Transcribe the listing below word for word.

Dataset excerpt:
━━━━

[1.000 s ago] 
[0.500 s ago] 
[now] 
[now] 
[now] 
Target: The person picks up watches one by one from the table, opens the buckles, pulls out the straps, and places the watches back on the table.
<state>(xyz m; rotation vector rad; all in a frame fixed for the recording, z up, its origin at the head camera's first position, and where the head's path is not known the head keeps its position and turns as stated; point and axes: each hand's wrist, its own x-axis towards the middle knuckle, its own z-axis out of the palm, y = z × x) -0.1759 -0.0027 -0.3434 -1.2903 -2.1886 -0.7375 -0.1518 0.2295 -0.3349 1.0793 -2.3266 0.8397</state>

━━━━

Problem solution:
[1.000 s ago] 
[0.500 s ago] 
[now] 
[now] 
[now] 
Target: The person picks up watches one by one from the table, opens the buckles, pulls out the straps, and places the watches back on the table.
<state>(xyz m; rotation vector rad; all in a frame fixed for the recording, z up, its origin at the head camera's first position, and where the head's path is not known the head keeps its position and turns as stated; point and axes: each hand's wrist, its own x-axis towards the middle knuckle, its own z-axis out of the palm, y = z × x) -0.1759 -0.0027 -0.3434 -1.2903 -2.1886 -0.7375 -0.1518 0.2295 -0.3349 1.0793 -2.3266 0.8397</state>

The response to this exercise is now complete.